Below the stats, a table lists every scanned file with:

Column Description
Processor The connected processor the file came from (e.g. Google Drive)
File Name Name of the scanned file with creation/scan timestamp
Identifiers Color-coded badges showing detected PII types (FIRST_NAME, EMAIL, PHONE_NUMBER, etc.)
Confidence Detection confidence as a percentage
Protected Whether the file has protection measures in place

File Scan for Personal and Sensitive Data showing scanned files with identifier badges and confidence scores

The File Scan results table — each file shows which identifiers were detected, the confidence score, and protection status.

You can filter results using the tabs above the table: Processor, File Name, File Type, Met PII, Protected, Identifier Count, Confidence, and File Size.

Profiling & Automated Decisions

The bottom section of the page shows how your data is used for profiling and automated decision-making.
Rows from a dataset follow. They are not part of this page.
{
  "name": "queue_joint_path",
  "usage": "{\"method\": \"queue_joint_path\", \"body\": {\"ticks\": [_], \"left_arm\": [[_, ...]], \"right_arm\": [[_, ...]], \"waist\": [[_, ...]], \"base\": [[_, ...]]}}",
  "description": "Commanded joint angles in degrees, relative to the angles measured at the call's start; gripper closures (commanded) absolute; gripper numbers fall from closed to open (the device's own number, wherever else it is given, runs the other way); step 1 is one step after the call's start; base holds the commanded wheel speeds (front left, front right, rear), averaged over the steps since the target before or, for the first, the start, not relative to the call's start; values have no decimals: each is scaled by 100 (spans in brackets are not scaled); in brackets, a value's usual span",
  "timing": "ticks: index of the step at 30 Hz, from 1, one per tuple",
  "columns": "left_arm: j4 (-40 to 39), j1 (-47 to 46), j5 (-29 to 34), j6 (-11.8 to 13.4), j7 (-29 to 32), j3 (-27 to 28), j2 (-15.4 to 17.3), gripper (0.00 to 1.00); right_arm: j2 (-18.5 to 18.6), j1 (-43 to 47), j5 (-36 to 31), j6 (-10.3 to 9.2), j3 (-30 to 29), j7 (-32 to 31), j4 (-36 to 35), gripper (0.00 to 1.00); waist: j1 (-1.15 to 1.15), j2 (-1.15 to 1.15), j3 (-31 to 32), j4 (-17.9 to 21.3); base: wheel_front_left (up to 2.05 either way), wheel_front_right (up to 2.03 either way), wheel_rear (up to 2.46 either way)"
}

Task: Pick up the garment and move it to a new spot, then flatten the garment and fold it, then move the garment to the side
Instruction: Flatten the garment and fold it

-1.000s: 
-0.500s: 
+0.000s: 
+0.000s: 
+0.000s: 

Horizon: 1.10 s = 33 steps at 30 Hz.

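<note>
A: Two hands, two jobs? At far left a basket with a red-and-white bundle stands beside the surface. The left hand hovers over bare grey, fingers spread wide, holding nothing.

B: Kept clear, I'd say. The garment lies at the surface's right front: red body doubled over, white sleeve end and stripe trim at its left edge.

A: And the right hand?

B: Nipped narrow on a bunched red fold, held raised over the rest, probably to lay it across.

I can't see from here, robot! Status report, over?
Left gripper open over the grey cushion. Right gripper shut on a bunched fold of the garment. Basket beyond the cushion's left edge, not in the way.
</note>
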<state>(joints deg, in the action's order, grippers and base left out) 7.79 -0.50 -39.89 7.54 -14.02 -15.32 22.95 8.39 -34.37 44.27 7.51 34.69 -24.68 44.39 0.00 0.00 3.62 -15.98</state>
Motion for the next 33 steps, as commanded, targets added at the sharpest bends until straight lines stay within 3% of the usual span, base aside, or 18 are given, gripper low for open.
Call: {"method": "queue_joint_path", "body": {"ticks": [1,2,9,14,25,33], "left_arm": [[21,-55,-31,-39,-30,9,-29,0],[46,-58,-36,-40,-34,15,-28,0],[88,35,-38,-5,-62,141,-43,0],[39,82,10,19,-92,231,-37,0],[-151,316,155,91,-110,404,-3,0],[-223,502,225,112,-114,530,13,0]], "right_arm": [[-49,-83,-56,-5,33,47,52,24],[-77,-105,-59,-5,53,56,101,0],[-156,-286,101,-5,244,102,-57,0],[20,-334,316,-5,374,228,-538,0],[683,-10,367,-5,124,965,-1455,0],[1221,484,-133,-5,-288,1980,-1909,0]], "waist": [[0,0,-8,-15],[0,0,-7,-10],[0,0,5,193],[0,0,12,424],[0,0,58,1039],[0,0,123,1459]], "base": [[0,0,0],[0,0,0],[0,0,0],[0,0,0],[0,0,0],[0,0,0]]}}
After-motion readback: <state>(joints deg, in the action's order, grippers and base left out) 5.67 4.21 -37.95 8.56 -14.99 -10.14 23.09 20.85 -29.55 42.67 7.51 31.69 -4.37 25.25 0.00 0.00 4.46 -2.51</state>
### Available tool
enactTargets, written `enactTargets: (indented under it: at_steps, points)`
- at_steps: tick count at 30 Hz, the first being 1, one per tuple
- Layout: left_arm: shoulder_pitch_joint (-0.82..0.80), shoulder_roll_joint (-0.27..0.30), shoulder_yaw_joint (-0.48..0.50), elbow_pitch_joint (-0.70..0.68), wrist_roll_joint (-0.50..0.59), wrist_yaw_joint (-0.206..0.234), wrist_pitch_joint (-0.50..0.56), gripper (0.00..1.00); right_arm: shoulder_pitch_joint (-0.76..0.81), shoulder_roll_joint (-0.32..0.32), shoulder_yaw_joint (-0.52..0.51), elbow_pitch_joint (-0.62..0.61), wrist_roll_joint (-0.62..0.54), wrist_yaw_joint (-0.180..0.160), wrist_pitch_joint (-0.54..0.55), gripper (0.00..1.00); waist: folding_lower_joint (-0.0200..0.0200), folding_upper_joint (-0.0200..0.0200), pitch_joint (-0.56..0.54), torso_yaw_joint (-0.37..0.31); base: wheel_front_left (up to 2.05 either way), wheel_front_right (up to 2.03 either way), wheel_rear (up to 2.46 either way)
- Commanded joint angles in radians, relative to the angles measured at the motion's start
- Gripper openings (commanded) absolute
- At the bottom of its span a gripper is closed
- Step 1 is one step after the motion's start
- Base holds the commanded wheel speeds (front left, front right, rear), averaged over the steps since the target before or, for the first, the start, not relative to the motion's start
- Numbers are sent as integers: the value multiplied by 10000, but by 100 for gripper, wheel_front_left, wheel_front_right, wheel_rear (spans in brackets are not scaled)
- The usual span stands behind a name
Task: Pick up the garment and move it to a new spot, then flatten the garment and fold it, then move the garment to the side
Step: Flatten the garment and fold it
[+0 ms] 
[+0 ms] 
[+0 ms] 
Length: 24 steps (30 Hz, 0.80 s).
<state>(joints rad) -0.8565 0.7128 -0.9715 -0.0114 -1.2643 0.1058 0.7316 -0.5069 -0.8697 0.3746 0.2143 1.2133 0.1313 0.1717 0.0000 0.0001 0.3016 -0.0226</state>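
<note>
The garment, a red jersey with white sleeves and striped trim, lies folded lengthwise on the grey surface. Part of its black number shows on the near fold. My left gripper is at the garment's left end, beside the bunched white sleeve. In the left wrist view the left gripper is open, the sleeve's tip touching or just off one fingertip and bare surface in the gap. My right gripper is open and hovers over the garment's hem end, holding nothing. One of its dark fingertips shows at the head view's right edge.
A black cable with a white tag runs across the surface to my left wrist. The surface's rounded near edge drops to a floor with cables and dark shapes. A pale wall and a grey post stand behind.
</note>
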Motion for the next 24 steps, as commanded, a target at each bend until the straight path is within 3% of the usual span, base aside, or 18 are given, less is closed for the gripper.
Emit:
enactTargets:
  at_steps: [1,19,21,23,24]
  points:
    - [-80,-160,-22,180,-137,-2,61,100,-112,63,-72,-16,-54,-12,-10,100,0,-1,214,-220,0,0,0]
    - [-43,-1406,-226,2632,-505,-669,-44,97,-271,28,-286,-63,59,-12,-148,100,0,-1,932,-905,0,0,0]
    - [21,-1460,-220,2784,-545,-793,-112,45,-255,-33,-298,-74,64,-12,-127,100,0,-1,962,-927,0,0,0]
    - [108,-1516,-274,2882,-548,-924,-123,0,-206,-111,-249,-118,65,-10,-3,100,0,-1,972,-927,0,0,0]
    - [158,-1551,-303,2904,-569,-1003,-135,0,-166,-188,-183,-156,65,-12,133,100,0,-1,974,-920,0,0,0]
This table lists:

  • Controller/Processor — The entity performing the profiling
  • Purpose — What the profiling is used for (e.g. audience targeting, spam prevention, engagement analytics)
  • Description — Detailed explanation of the processing activity

This section helps you document profiling activities as required by GDPR Article 22 (automated individual decision-making) and similar provisions in other regulations.

Data Mapping page showing file scan results and the Profiling & Automated Decisions section below

The full Data Mapping & Profiling page — file scan results at top, profiling and automated decisions at bottom.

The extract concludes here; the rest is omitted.